For every line in the material, produce an exact copy.

........

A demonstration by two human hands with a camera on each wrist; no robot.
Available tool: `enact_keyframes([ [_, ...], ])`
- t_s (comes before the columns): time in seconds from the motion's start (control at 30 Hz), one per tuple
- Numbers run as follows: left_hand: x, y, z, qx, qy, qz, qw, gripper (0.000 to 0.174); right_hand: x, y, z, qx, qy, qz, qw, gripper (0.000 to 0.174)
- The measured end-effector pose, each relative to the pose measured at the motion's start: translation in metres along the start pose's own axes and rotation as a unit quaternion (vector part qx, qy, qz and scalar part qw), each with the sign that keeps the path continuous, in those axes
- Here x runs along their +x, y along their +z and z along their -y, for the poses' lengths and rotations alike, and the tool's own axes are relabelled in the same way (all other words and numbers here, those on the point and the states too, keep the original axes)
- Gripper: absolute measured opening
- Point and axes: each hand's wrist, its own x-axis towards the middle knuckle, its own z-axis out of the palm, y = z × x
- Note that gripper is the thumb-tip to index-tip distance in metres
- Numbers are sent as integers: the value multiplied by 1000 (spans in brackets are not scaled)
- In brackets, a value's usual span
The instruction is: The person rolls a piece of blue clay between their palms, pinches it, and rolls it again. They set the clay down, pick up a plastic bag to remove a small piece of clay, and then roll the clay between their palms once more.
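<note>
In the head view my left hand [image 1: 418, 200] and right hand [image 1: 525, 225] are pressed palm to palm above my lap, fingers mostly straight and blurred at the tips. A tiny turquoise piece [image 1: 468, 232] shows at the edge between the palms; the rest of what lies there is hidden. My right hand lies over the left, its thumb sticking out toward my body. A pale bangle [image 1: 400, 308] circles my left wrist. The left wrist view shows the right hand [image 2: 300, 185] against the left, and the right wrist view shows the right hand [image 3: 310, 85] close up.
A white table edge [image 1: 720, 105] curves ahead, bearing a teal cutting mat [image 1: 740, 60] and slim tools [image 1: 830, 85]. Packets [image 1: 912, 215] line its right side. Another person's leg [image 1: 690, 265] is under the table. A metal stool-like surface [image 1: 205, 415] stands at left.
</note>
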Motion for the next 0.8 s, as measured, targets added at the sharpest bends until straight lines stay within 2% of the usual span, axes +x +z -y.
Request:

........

◆ **Response for this exercise**:
A demonstration by two human hands with a camera on each wrist; no robot.
Available tool: `enact_keyframes([ [_, ...], ])`
- t_s (comes before the columns): time in seconds from the motion's start (control at 30 Hz), one per tuple
- Numbers run as follows: left_hand: x, y, z, qx, qy, qz, qw, gripper (0.000 to 0.174); right_hand: x, y, z, qx, qy, qz, qw, gripper (0.000 to 0.174)
- The measured end-effector pose, each relative to the pose measured at the motion's start: translation in metres along the start pose's own axes and rotation as a unit quaternion (vector part qx, qy, qz and scalar part qw), each with the sign that keeps the path continuous, in those axes
- Here x runs along their +x, y along their +z and z along their -y, for the poses' lengths and rotations alike, and the tool's own axes are relabelled in the same way (all other words and numbers here, those on the point and the states too, keep the original axes)
- Gripper: absolute measured opening
- Point and axes: each hand's wrist, its own x-axis towards the middle knuckle, its own z-axis out of the palm, y = z × x
- Note that gripper is the thumb-tip to index-tip distance in metres
- Numbers are sent as integers: the value multiplied by 1000 (spans in brackets are not scaled)
- In brackets, a value's usual span
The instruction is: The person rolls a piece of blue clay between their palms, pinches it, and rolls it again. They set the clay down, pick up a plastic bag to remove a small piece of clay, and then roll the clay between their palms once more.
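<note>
In the head view my left hand [image 1: 418, 200] and right hand [image 1: 525, 225] are pressed palm to palm above my lap, fingers mostly straight and blurred at the tips. A tiny turquoise piece [image 1: 468, 232] shows at the edge between the palms; the rest of what lies there is hidden. My right hand lies over the left, its thumb sticking out toward my body. A pale bangle [image 1: 400, 308] circles my left wrist. The left wrist view shows the right hand [image 2: 300, 185] against the left, and the right wrist view shows the right hand [image 3: 310, 85] close up.
A white table edge [image 1: 720, 105] curves ahead, bearing a teal cutting mat [image 1: 740, 60] and slim tools [image 1: 830, 85]. Packets [image 1: 912, 215] line its right side. Another person's leg [image 1: 690, 265] is under the table. A metal stool-like surface [image 1: 205, 415] stands at left.
</note>
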Motion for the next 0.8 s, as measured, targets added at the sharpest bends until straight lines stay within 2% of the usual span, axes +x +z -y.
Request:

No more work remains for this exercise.